Para o professor da FCF, o alto índice de efeito placebo relatado nos artigos analisados por Antonelli evidencia outro problema sobre a ação do medicamento. Principalmente, ressalta, quando se trata de casos de depressão leve. Na avaliação sobre a primeira etapa de administração do novo antidepressivo, não se registrou grande diferença entre o grupo de controle e o grupo de tratamento. “A empresa que fez o Prozac teve de trabalhar muito, porque não era possível constatar diferença estatística entre o grupo placebo e o da droga. Precisaram refazer os testes, desta vez com um número bem maior de voluntários, para que fosse possível alcançar uma diferença estatística”, relata Carvalho. “Na última publicação do levantamento da situação psiquiátrica no país, feita pela Associação Psiquiátrica Brasileira [APB], os números são débeis, nesse sentido. Em um dos artigos publicados, afirma-se que a medicação psiquiátrica antidepressiva funcionou em torno de 50%, 60% dos casos. É um número baixo. Já o número de suicídios, que muitas vezes é decorrente de uma depressão grave, vem aumentando”, disse Antonelli.

O lançamento do Prozac, então apelidado de “pílula da felicidade”, envolveu uma campanha de marketing agressiva, que fundamentou o discurso sobre a origem orgânica da depressão e colaborou para a consolidação da, então embrionária, cultura da medicalização. Em sua tese, a psicanalista descreve a medicalização como um “processo que transforma os problemas humanos em problemas médicos e as variações humanas – psicológicas, biológicas e comportamentais – em patologias tratáveis no campo da medicina”.
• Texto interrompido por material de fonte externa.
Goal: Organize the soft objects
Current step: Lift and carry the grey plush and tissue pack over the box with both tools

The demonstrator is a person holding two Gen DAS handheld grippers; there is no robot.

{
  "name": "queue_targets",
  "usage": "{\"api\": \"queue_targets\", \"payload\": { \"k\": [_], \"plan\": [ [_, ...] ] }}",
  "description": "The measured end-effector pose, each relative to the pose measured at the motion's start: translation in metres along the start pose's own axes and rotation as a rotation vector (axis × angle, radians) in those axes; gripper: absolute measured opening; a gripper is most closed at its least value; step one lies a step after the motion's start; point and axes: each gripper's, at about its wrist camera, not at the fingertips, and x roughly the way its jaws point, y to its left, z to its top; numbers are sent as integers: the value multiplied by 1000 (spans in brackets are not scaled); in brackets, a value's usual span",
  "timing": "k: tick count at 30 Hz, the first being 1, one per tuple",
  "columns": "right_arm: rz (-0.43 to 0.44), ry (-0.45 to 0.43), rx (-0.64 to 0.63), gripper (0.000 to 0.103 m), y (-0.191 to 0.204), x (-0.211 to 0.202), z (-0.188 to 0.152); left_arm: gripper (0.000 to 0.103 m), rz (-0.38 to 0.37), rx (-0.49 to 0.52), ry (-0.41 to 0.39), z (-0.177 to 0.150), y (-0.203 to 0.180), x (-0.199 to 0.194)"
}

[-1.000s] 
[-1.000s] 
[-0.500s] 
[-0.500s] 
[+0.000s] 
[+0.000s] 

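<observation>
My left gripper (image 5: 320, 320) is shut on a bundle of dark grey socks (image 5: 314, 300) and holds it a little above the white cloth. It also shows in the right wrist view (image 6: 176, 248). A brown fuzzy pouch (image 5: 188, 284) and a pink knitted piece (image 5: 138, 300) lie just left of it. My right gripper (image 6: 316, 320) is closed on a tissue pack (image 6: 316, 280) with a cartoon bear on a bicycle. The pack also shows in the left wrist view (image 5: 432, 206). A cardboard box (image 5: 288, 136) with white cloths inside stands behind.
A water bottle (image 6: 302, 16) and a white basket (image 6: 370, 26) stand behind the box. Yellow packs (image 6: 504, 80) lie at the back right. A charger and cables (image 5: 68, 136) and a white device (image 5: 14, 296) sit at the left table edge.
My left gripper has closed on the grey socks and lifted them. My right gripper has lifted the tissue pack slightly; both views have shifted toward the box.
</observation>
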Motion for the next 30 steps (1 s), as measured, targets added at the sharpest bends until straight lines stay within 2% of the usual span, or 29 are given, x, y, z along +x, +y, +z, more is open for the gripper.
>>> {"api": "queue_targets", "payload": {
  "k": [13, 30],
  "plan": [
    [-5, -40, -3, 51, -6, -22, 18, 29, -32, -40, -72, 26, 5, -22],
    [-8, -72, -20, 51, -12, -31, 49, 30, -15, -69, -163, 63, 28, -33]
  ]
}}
Esse fenômeno encontrou na sociedade ocidental dos anos 1980 um campo fértil para se instalar, observa a pesquisadora. Segundo Antonelli, naquela época, os parâmetros eram outros, havia uma certa banalização da questão e o Prozac passou a ser o lenitivo para todos os problemas, incluindo os corriqueiros, “Tudo passou a ser medicado e comercializado. Isso aparecia nas propagandas. O Prozac era vendido sem retenção de receita. Começou ali a intensificação da medicalização”, afirmou a autora da tese.

Um dos desdobramentos desse processo, a farmaceuticalização, diz respeito à opção do tratamento pela medicação, independentemente da condição, do sintoma ou da experiência de vida do paciente. Mais uma vez, ressalta a psicanalista, a hipótese de que o desequilíbrio neuroquímico seria responsável pela depressão encontraria um ambiente favorável para se cristalizar. “Algumas pesquisas revelaram que, no Brasil, 80% das prescrições não vêm de psiquiatras, mas de ginecologistas, endocrinologistas, dentistas, profissionais que muitas vezes não possuem conhecimento suficiente sobre as questões da saúde mental.”

Antonelli esclarece que, ao elaborar a tese, não pretendeu discutir o uso de antidepressivos em casos graves da doença, quando a medicação pode ser necessária para ajudar na contenção de uma crise ou de uma dor psíquica extrema e incapacitante. Sua ideia, esclarece, tampouco consistiu em fazer uma avaliação caso a caso, mas, sim, em falar de uma cultura social. “De acordo com Robert Whitaker, um dos autores que pesquisei, de todo o uso medicamentoso [psiquiátrico] atual, somente em 2% dos casos a prescrição seria adequada. Nos outros 98%, seu comércio seria excessivo”, revela. Sintoma da farmaceuticalização, essa hipermedicação, de acordo com a pesquisadora, revela-se problemática porque monopoliza e empobrece a solução das questões humanas.

“A saúde mental não está indo melhor porque aumentaram a venda e o consumo de remédios. Se estivesse, até se poderia pensar que esse seria um caminho viável. Mas não. Trata-se justamente do contrário. Vemos uma espécie de empobrecimento dos próprios recursos psíquicos, da capacidade das pessoas de trabalharem emocionalmen- te suas questões”, analisa Antonelli. Nesse sentido, a administração do antidepressivo estaria interrompendo o que poderia vir a ser a aquisição, pelo indivíduo, de novos recursos, bloqueando assim seu desenvolvimento. “Mundialmente, a gente vê um recrudescimento, um crescimento da intolerância”, conclui.